Между тем у изучаемых Зенкиным авторов и, в большой мере, кажется, у него самого, сакральное – это заведомо не– и внеинституциональное (в частности, потому оно и «небожественное»). Оно как бы все время оттесняется туда, где нет институтов, то есть устойчивых и воспроизводимых форм отношения реальных и разных людей в проблематичных и по-разному видимых ими обстоятельствах. Тем самым сакральное как бы принципиально оставляется в состоянии неопределенности – как можно предположить (такова его функция для исследователей?), обозначая границу доступного пониманию. Однако эти рамки, контексты отношений, действий, суждений людей, собственно, ведь и предстоит реконструировать, описать и сделать понимаемыми аналитику, обращаясь, с одной стороны, к тем или иным запросам на сакральное (его, если угодно, функциям, в чем состоял подход отцов-основателей Дюркгейма и Мосса и позднейших функционалистов[172]), а с другой – изучая его воздействие на людей (его, скажем так, рецепцию, что первопроходчески проделал Рудольф Отто, а следом за ним – религиоведы-феноменологи Герард ван дер Леу или Жан-Люк Марион). Многие герои книги Зенкина – скажем, Беньямин, Батай, Бретон – кажется, вообще искали в сакральном даже не воздействия, а возможности спонтанного, непредсказуемого прямого действия, автору же книги по специфике его положения и роли – «картографировать реально-исторические пути мышления <…>, уже намеченные и испробованные» (c. 9) – остаются, понятно, текст, цитата, пересказ, толкование.

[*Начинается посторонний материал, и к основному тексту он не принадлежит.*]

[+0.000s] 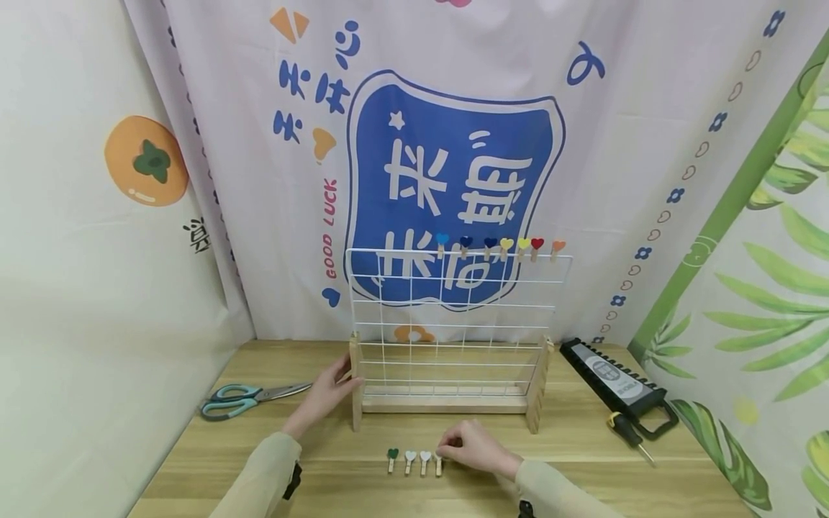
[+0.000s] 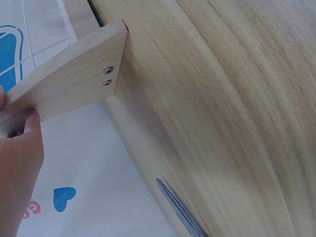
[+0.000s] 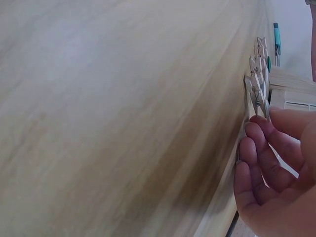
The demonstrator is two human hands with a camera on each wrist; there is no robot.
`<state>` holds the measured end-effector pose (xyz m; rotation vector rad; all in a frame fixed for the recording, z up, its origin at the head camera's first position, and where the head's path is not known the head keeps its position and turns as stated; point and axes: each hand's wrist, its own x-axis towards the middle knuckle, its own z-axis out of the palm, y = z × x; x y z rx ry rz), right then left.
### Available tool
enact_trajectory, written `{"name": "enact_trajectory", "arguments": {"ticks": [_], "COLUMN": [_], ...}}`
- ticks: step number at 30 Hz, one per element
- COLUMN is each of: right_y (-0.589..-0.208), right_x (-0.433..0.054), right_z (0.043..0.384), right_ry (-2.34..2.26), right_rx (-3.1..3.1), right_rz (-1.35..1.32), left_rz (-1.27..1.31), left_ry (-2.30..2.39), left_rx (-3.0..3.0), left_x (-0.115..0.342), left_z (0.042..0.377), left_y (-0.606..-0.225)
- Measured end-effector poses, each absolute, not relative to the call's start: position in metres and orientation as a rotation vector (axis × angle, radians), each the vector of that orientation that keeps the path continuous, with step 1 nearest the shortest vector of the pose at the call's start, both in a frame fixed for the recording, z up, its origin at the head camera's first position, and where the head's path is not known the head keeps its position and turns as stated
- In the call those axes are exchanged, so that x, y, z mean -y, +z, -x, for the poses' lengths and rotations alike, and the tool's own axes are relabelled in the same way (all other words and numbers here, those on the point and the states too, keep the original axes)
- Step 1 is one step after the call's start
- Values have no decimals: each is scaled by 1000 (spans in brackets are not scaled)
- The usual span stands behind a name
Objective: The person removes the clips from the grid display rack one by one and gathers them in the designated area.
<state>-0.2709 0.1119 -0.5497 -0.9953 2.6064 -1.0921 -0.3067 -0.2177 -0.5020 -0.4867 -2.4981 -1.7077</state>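
Note:
A white wire grid rack [image 1: 450,345] stands on the table between wooden side posts. My left hand [image 1: 330,394] holds its left post [image 2: 74,69], thumb against the wood. In front of the rack, a green heart clothespin [image 1: 392,460] and two white heart clothespins [image 1: 409,462] lie in a row. At the right end of that row, my right hand [image 1: 476,447] pinches a small wooden clothespin [image 1: 438,469] between thumb and fingers; its top is covered by the fingertips. The right wrist view shows this clothespin [image 3: 253,89] from the side, close over the tabletop.
Heart clothespins in light blue, dark blue, yellow, red and orange [image 1: 558,248] sit along the rack's top wire, toward the right. Scissors [image 1: 242,399] lie left of the left hand. A black saw-like tool [image 1: 612,381] and a screwdriver [image 1: 627,432] lie at the right. A printed curtain [image 1: 291,216] hangs behind.

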Motion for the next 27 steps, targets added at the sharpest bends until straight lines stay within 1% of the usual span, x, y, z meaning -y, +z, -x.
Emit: {"name": "enact_trajectory", "arguments": {"ticks": [19,23,27], "right_y": [-540,-522,-487], "right_x": [-116,-119,-120], "right_z": [275,280,285], "right_ry": [-1110,-1072,-1038], "right_rx": [-2604,-2691,-2736], "right_rz": [994,1075,1090], "left_rz": [513,503,499], "left_ry": [-1671,-1700,-1742], "left_rx": [2503,2499,2495], "left_x": [217,217,217], "left_z": [307,308,308], "left_y": [-503,-503,-503]}}
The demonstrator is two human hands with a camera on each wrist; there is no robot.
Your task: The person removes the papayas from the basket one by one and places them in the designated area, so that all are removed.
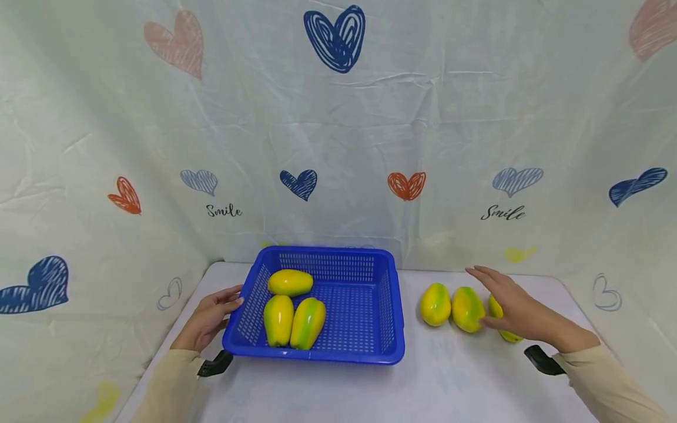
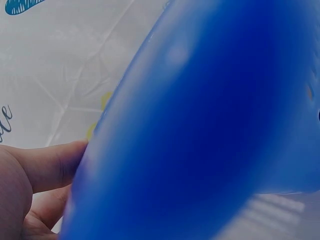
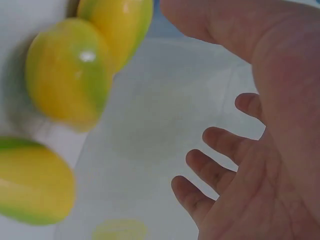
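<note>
A blue plastic basket (image 1: 351, 356) with perforated walls sits on the table. My left hand (image 1: 207, 317) holds its left rim, thumb at the edge and fingers along the outer side; the left wrist view shows the blue wall (image 2: 200, 115) close up. Inside, at the left, lie three yellow-green mango-like fruits, one crosswise fruit (image 1: 290, 282) behind two upright ones. To the right of the basket three similar fruits stand in a row: a left one (image 1: 436, 304), a middle one (image 1: 468, 309) and a right one (image 1: 495, 308) partly hidden. Over these my right hand (image 1: 520, 308) hovers with fingers spread, holding nothing.
A white cloth covers the table (image 1: 423, 388). Behind and at the sides hangs a pale curtain (image 1: 359, 135) printed with hearts and the word Smile. Dark straps with camera mounts (image 1: 543, 359) are on both wrists.
</note>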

Кстати, для этого, возможно, вовсе не обязателен такой тщательно отобранный, как в книге С. Зенкина, эзотерический историко-культурный материал, а годится вполне массовидная продукция ежедневных медиа – допустим, мифология национальной, точнее, державной исключительности или риторика державного же классического величия, популярная фантастика (среди нее есть и собственно «сакральная», замечу, нередко объединяющая в себе национал-имперскую риторику и космически-фантастические сюжеты[173]), мода, спорт или реклама, глянцевая пресса или эстрадный концерт, а то и попросту хроника последних событий[174]. И здесь я уже подошел к заключительным, «библиографическим», вопросам в связи с книгой о небожественном сакральном. Разумеется, автор в полном праве отбирать для себя тот материал, который ему нужен, и Сергей Зенкин этот отбор и наложенные на себя ограничения обосновал (с. 13–15), я нисколько не ставлю их под сомнение. Но все же для обсуждения проблемы мне кажется небесполезным коротко указать на некоторые линии возможного или уже проделанного специалистами анализа, одни из которых оставлены автором без упоминания или вне подробного развертывания, другие отложены до будущих разработок, третьи, возможно, просто не попали в круг его интереса.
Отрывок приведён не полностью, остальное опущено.